Paul understands the temptation to shout “My rights!” and “I’ve already done my share!” and “It’s not fair!” But exercising our right can include declining our preferences when they make life harder for others. Paul directs us to seek the good of others, not advantage over them. This is even more the case when we are more mature, safer, or stronger than them and thus can easier relent of our desires than they can of theirs. Or, as Paul says in Romans 15:

We who are strong ought to bear with the failings of the weak and not to please ourselves.

These words are encouraging because they point me toward actions that reduce my anger and others’ refusal to care. Can I bear with an entitled student? An employee doing a lackadaisical job? Someone being an asshole on the internet? Sure, I have the right to complain, to assign an F or try to get them fired or cuss them out. But if I take Paul’s advice and seek their good, the situation almost always changes. I’m in problem-solving mode rather than rights-exercising mode, and I’m less angry, and that makes the whole encounter less angry.

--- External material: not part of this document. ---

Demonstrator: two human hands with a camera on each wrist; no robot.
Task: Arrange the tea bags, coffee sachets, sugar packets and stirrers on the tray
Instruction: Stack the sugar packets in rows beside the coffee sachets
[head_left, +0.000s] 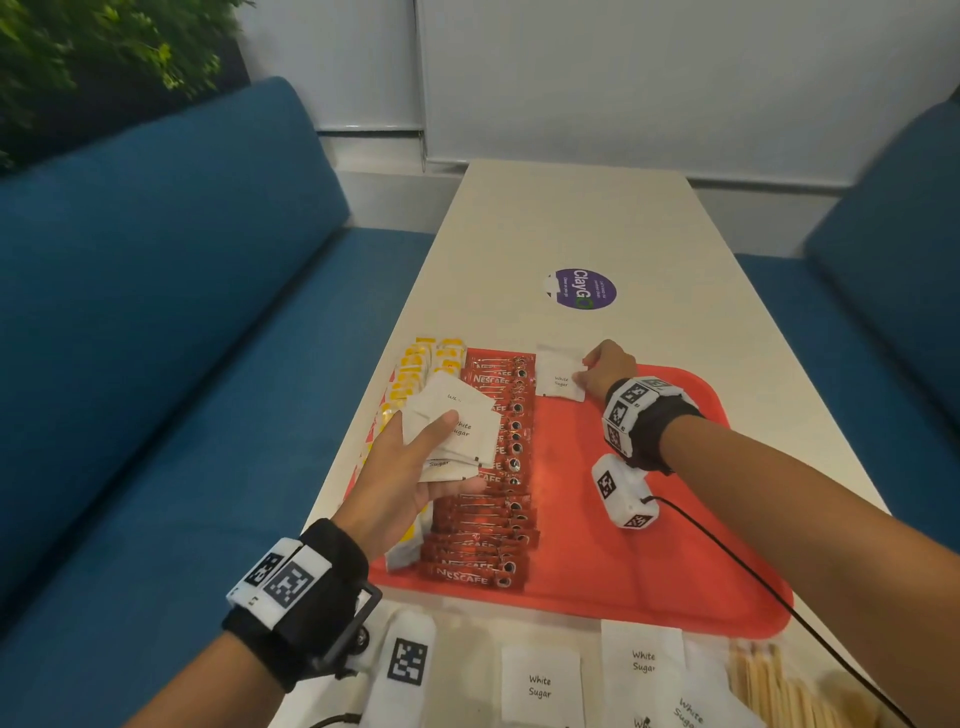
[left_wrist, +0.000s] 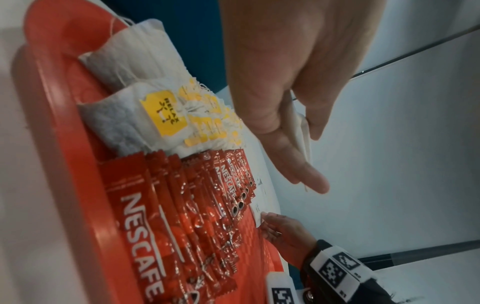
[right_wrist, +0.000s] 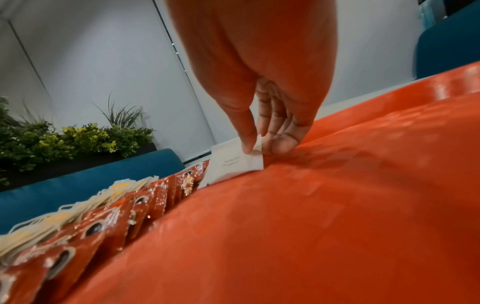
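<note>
Loose sugar packets (head_left: 540, 685) lie at 6 o'clock — the pinched packet (head_left: 560, 381) should be laid flush beside the coffee sachets (head_left: 496, 467) by the right hand (head_left: 609, 366), a stack (head_left: 451, 426) being held in the left hand's (head_left: 415, 475) grip.

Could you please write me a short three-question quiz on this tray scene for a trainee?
1. True or false: the row of red Nescafe coffee sachets lies between the yellow-tagged tea bags and the bare part of the red plastic tray.
2. What does the left hand hold? A) wooden stirrers B) a fan of white paper sugar packets C) nothing
3. Fill in: the right hand pinches a single white sugar packet at the tray's ____ edge.

Key: 1 true; 2 B; 3 far.
</note>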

This is not a cure-all–Our problems are big and rooted in an ableism that runs across the political spectrum and takes forms both rude and polite–but it is one strategy. We would love to hear yours as we struggle together for a kinder, more just world.

With love, on behalf of the larger B-F family,

Rebecca

PS. Want to hear a beautiful song? Listen to Guy Clark’s “Stuff that Works.” And share with us your own “Stuff that works, stuff that holds up/The kind of stuff you don’t hang on a wall/Stuff that’s real, stuff you feel/The kind of stuff you reach for when you fall.” We would be honored to hear about what you hold dear.